Jazz

Verve lança álbum inédito de Ella Fitzgerald

Luiz Orlando Carneiro, Jornal do Brasil

No fim deste ano do centenário de Ella Fitzgerald (1917-1996) a Verve Records vem de lançar, nas lojas virtuais, um registro fonográfico inédito, imperdível, daquela que foi a grande voz da história do jazz, e também a diva do songbookamericano, durante quase cinco décadas.

Ella at Zardi's contém 21 faixas, captadas em dois sets, numa noite de fevereiro de 1956, no clube Zardi's Jazzland, então situado no Hollywood Boulevard, Los Angeles. A vocalista apresentou-se, naquela ocasião, à frente de um trio com Don Abney (piano), Vernon Alley (baixo) e Frank Capp (bateria), dias antes de gravar para a Verve o best seller LP Ella Fitzgerald Sings the Cole Porter Song Book, com orquestra, e uma seção rítmica de luxo (Barney Kessel, guitarra; Joe Mondragon, baixo; Alvin Stoller, bateria).

'Ella at Zardi's' foi gravado ao vivo no clube de Hollywood em 1956
'Ella at Zardi's' foi gravado ao vivo no clube de Hollywood em 1956

O sucesso daquele primeiro álbum da cantora para o selo de Norman Granz relegou ao arquivo e ao esquecimento os tapes do Zardi's por mais de seis décadas. Mas a gravação, em termos de som e conteúdo, é “a thing of beauty” e, portanto, “a joy forever”, como diria Keats. E como, de certa forma, escreveu o editor do caderno de artes do Buffalo News, Jeff Simon, ao comentar Ella at Zardi's: “Os songbooks, com frequência, taparam o sol na sua (de Ella Fitzgerald) carreira, mas ouvir esse registro pela primeira vez, depois de tantos anos, é alegria pura (pure joy). Não importa a limitação do pianista e uma certa subserviência (…).
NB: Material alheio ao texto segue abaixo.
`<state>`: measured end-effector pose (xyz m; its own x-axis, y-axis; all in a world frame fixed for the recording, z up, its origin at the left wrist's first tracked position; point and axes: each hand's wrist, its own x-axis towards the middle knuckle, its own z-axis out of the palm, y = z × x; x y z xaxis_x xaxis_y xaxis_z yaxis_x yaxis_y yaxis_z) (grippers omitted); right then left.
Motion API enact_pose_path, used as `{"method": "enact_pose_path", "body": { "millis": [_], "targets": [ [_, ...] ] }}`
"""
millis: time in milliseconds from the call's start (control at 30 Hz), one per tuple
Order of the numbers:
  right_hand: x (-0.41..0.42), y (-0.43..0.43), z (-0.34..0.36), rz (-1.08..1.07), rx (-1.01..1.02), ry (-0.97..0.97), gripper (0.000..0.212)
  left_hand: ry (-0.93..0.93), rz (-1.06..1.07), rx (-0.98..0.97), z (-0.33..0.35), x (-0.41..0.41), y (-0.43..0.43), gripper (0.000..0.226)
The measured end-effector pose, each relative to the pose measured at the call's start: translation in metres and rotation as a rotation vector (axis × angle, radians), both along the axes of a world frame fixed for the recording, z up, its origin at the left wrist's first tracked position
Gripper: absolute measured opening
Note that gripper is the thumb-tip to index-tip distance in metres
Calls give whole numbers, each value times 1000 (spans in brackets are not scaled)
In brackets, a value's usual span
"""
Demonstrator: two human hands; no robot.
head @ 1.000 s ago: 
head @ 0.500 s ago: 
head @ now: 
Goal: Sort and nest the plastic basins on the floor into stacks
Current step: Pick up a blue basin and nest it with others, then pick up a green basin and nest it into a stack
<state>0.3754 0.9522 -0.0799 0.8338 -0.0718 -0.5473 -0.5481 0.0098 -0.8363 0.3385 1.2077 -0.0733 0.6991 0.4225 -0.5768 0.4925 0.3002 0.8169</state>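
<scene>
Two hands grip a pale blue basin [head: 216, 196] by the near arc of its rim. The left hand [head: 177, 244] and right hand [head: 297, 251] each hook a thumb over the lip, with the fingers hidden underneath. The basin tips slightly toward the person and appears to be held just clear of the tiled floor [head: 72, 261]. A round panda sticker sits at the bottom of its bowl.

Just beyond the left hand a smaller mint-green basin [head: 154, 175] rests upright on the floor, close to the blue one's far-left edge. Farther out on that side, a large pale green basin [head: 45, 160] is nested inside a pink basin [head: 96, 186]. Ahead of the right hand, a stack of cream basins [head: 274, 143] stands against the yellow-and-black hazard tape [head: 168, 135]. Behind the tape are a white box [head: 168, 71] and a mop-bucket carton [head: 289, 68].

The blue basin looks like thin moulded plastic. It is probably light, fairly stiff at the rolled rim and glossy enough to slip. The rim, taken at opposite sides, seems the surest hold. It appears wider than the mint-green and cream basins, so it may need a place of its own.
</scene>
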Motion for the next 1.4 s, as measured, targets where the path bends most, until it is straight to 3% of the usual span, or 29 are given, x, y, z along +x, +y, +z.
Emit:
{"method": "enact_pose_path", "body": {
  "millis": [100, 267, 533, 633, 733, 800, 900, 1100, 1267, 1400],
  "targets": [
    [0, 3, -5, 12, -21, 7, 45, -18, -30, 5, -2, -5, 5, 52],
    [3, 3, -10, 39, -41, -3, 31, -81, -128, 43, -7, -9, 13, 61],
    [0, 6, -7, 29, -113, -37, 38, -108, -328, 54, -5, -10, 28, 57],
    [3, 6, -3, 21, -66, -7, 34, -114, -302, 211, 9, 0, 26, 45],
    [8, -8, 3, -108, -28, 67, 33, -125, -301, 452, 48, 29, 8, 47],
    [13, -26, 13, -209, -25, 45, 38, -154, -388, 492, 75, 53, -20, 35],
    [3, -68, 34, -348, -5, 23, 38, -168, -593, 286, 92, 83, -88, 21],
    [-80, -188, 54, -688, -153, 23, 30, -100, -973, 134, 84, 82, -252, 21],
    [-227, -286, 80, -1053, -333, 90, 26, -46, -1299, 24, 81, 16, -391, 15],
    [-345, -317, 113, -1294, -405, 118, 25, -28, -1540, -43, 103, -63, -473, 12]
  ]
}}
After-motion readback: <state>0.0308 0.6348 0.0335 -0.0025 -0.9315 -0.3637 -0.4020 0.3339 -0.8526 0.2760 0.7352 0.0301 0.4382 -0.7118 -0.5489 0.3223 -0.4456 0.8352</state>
Ela está charmosa, adorável e musicalmente espetacular. É uma magnífica adição à discografia de Ella”.

Nas liner notes do CD, o veterano crítico Kirk Silsbee observa: “Podemos ouvir uma cantora fluida e jovial operando de maneira quase vertiginosa, conseguindo 'suingar' em quase todos os números, não importando o andamento”.

É claro que parte da plateia heterogênea daquele clube de Hollywood estava a fim de ouvir a já badalada vocalista cantar, mais ou menos à la lettre, sucessos românticos daquela época como Cry me a river (4m05), Tenderly (3m15) e Gone with the wind (4m35).

Mas La Fitzgerald está realmente “vertiginosa” em pelo menos quatro peças desse registro recuperado, nas quais confirma que era imbatível em matéria de scat singing (improvisação vocal em que as letras das músicas são substituídas por um silabar onomatopaico). São elas: uma versão espetacular de Airmail special (5m15), tema de Benny Goodman-Charlie Christian de 1941; Bernie's tune (3m55), uma das composições favoritas do inesquecível quarteto Gerry Mulligan-Chet Baker da década de 1950; In a mellow tone (2m50), clássico de Duke Ellington; How high the moon (3m35), com o tempo dobrado depois de 1m20.

Outros destaques dos dois sets de Ella Fitzgerald no Zardi's, naquela longínqua noite de fevereiro de 1956, são: a versão bem hot de Joe Williams' blues (2m45); as interpretações de My heart belongs to daddy (3m10), de Cole Porter, e I've got a crush on you (3m15), dos irmãos Gershwin.